• EXERCISE REQUIREMENTS: In the entries below, find the line with "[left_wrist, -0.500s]" and the line with "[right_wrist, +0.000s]". Return those two lines and all lines between them, exactly.

(Extracted data entries)
···
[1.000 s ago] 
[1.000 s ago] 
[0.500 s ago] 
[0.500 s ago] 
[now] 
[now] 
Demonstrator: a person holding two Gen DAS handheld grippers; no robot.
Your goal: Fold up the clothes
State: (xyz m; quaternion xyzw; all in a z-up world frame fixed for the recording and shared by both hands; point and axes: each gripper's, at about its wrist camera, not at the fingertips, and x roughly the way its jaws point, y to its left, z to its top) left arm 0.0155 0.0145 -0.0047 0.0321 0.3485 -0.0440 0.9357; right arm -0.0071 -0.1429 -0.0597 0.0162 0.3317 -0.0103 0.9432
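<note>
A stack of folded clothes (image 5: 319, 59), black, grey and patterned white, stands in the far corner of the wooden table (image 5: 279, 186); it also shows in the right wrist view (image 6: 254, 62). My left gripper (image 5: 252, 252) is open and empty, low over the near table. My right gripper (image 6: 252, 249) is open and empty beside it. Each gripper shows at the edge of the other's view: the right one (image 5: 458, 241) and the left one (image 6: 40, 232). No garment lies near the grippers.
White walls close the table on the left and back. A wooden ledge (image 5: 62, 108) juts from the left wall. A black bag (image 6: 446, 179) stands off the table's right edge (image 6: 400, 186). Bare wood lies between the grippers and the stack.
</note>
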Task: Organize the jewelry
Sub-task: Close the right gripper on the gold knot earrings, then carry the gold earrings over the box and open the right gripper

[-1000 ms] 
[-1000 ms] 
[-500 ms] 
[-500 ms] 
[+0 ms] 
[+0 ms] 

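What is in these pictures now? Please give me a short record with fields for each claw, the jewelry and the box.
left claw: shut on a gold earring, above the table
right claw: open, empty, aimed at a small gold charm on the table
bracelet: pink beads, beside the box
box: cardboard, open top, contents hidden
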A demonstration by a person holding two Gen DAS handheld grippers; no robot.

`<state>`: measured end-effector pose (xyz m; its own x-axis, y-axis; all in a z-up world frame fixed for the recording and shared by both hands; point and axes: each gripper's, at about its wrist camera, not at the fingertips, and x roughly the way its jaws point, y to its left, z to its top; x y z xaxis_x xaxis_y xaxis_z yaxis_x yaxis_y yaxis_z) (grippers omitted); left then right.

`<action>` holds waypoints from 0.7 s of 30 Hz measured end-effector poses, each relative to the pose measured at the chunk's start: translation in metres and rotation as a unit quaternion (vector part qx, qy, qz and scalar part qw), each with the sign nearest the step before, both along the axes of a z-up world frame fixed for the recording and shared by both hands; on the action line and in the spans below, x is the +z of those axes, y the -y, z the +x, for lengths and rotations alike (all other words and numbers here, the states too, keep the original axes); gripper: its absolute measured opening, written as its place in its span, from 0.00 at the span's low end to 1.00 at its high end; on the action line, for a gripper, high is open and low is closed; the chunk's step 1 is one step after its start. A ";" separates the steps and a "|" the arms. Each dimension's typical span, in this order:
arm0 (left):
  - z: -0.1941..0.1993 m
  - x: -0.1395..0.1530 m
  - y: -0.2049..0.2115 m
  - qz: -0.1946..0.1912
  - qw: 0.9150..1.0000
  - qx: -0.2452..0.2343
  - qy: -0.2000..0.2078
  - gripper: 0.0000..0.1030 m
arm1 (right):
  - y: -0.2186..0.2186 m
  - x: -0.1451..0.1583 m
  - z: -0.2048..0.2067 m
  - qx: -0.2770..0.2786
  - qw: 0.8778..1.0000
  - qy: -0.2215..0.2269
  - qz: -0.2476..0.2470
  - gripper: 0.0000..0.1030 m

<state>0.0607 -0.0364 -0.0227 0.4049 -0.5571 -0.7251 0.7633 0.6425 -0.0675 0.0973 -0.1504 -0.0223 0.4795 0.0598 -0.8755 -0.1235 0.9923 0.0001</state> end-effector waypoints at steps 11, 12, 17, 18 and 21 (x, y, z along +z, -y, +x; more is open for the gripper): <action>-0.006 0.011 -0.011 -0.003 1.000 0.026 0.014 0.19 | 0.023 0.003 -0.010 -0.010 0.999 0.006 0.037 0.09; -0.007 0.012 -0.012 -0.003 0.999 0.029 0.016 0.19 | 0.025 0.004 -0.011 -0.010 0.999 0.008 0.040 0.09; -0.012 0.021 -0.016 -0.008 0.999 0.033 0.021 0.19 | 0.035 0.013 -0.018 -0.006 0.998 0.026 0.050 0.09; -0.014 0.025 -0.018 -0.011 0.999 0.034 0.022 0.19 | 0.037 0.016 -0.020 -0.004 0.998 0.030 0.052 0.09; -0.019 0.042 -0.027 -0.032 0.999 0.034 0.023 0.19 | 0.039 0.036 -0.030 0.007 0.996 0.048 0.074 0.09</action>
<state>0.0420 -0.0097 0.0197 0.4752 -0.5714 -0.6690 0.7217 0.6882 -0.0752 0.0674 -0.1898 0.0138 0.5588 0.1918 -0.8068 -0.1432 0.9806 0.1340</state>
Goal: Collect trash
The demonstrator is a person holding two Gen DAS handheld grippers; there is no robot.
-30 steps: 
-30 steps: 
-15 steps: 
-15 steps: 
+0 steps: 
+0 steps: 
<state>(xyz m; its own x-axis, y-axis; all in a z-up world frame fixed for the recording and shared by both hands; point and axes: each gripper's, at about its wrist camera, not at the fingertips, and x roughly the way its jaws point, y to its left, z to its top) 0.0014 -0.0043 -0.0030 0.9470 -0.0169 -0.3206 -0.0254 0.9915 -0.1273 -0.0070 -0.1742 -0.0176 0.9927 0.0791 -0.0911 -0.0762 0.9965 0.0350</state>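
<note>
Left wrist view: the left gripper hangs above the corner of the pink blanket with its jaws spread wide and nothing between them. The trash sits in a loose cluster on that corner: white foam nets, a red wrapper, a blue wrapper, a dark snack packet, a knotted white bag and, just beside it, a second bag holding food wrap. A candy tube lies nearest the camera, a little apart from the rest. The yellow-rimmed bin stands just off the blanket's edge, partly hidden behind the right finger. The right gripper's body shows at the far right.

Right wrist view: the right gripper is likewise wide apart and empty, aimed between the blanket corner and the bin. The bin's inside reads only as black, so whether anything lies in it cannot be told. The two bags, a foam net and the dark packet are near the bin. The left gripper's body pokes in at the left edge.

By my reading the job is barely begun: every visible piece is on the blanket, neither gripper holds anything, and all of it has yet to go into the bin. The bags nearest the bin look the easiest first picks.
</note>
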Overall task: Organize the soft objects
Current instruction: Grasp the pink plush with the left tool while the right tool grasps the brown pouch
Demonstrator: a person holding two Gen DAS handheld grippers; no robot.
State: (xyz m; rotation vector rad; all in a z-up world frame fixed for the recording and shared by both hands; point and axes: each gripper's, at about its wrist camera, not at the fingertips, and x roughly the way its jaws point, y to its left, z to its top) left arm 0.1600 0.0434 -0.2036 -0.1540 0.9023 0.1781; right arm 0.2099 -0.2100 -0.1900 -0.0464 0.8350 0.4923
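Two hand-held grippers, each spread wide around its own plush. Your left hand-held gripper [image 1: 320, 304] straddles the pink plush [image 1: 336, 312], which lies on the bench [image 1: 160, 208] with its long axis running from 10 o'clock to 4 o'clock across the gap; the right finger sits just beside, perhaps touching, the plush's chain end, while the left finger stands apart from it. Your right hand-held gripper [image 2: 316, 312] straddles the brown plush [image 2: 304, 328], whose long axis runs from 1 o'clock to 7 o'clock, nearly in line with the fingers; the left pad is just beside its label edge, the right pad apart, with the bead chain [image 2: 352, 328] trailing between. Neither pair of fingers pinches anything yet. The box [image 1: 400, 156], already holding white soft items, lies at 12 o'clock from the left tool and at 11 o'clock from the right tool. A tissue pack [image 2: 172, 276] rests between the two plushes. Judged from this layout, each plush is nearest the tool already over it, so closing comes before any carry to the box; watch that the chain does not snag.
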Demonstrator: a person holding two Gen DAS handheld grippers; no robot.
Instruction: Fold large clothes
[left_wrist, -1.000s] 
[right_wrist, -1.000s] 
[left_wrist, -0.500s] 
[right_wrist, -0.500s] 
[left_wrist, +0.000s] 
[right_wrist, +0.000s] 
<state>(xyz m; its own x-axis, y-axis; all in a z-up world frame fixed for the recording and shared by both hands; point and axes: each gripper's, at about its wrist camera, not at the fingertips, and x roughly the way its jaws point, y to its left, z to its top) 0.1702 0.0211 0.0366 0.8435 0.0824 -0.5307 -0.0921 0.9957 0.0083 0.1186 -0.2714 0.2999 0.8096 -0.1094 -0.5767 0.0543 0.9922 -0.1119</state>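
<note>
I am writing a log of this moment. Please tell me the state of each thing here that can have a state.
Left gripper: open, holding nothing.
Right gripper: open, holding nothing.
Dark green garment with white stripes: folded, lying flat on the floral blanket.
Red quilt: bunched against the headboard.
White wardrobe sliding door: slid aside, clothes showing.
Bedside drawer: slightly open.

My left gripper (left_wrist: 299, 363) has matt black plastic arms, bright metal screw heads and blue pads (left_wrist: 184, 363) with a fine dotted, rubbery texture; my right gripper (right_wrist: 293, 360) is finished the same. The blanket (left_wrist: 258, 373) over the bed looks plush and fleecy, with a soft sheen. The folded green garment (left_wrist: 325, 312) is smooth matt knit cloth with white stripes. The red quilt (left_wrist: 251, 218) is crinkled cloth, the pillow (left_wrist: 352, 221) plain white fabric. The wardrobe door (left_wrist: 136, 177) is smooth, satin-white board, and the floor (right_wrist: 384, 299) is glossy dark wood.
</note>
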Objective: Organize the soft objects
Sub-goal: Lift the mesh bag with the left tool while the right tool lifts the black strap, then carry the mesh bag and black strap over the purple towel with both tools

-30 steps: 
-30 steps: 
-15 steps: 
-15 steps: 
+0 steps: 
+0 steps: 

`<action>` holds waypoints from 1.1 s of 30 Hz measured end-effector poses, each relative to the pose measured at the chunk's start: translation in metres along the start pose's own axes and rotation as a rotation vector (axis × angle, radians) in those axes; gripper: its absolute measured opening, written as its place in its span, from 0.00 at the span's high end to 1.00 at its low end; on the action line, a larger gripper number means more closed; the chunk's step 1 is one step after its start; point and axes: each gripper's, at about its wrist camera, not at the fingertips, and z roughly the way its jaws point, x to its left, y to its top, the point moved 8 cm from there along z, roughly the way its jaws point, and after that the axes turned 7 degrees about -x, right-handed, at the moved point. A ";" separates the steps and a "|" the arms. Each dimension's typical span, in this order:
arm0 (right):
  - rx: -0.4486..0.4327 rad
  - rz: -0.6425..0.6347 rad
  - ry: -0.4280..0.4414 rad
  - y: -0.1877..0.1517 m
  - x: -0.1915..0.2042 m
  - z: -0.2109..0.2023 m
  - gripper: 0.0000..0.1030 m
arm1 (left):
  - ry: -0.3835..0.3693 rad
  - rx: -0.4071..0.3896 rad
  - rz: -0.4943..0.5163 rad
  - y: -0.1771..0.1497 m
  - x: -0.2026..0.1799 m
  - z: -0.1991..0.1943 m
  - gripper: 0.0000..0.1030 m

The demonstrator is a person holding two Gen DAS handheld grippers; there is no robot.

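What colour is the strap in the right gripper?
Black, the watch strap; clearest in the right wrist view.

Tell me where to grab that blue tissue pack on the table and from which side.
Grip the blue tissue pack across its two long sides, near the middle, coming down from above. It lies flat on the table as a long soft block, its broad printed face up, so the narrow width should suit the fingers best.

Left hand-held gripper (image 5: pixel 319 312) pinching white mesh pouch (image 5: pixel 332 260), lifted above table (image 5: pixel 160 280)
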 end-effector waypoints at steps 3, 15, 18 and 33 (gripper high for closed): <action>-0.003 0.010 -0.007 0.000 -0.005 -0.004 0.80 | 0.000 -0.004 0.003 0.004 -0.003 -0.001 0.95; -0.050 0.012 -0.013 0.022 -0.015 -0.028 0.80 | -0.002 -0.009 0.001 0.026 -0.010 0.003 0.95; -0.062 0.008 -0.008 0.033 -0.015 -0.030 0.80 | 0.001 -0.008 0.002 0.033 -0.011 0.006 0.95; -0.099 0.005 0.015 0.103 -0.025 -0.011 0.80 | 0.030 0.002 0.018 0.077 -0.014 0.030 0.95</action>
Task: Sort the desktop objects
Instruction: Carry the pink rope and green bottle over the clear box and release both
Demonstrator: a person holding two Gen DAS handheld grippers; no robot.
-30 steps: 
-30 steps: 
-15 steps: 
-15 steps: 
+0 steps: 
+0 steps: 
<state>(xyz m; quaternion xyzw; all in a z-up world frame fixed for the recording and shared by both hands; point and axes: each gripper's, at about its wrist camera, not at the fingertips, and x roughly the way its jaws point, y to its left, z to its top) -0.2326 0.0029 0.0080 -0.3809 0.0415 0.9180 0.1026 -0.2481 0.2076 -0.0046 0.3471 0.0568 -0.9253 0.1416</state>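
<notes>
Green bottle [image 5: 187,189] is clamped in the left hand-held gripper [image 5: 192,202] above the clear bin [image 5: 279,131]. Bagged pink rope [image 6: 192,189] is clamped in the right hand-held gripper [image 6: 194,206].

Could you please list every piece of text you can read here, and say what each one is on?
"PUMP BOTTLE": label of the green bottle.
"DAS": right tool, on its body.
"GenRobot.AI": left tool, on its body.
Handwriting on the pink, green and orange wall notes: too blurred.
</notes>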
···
• OUTPUT OF THE TASK:
[left_wrist, -0.500s] 
[right_wrist, -0.500s] 
[left_wrist, +0.000s] 
[right_wrist, +0.000s] 

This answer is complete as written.